09.57

Abgeordnete Mag. Carmen Jeitler-Cincelli, BA (ÖVP): Sehr geehrter Herr Präsident! Sehr geehrte Frau Ministerin! Hohes Haus! Geschätzte Zuseherinnen und Zuseher! Wir wollen nun die entstehenden Herausforderungen im Bereich der Klimapolitik gemeinsam meistern, und Green Deal und Kreislaufwirtschaft sollen mehr sein als bloße Worthülsen, Schlagworte. Unsere Bestrebungen müssen natürlich weit darüber hinausgehen und ein neues Design von Zirkularität sollte entstehen. Wenn wir aber so denken, müssen wir von Anfang an überlegen, was mit einem Produkt am Lebensende passiert. Gemeinsam haben wir da eine sehr große Aufgabe vor uns.

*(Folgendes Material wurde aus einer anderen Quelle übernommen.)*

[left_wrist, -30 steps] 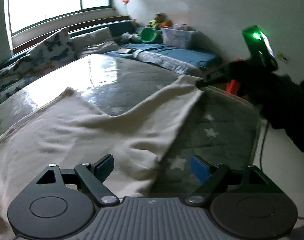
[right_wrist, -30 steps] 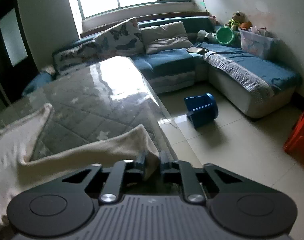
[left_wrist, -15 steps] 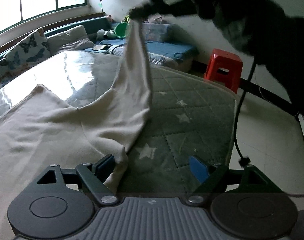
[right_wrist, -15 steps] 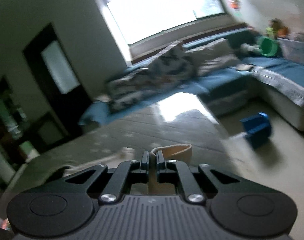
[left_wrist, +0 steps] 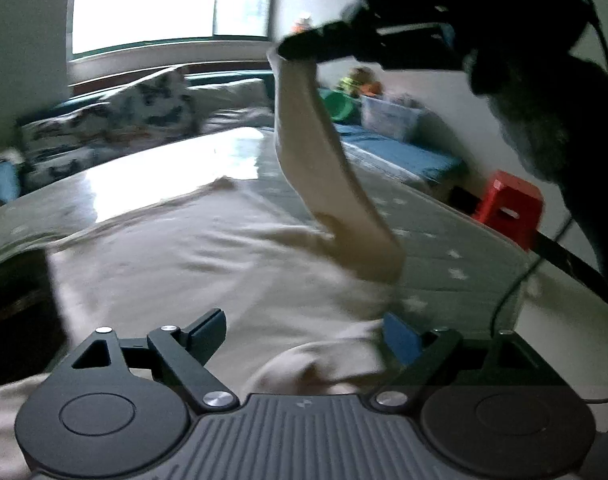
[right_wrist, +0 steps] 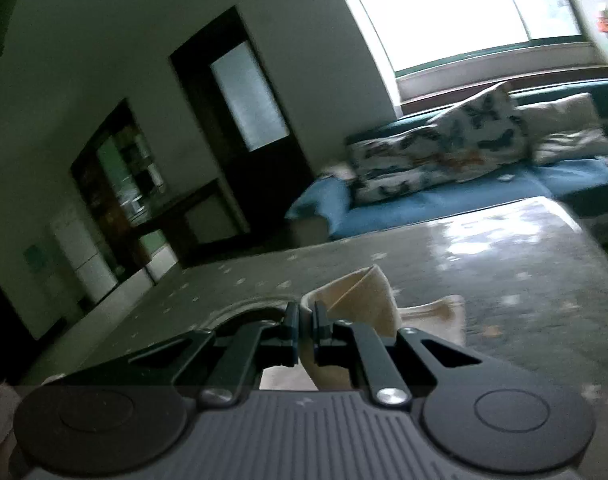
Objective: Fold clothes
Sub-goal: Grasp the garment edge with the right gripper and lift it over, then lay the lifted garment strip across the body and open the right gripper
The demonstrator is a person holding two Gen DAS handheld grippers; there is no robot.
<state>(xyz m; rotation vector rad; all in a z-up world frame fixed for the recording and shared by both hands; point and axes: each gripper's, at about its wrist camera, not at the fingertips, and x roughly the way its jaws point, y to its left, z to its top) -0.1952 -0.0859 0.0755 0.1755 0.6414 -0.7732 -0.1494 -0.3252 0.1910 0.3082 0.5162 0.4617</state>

Zum Plastik – weil das die Debatte dominiert, werde ich mich jetzt auf das Plastik kon­zentrieren –: Es braucht Lösungen mit Leidenschaft und hohen Ansprüchen, und genau das schätze ich, offen gesagt, an der gemeinsamen Arbeit in der Koalition. Dafür braucht es aber viele Komponenten: Produktdesigner, es braucht dafür die Forschung im Bereich der Verpackungsinnovation, die Lebensmittelindustrie, da gibt es ganz viele, die da rein­spielen und mitwirken müssen.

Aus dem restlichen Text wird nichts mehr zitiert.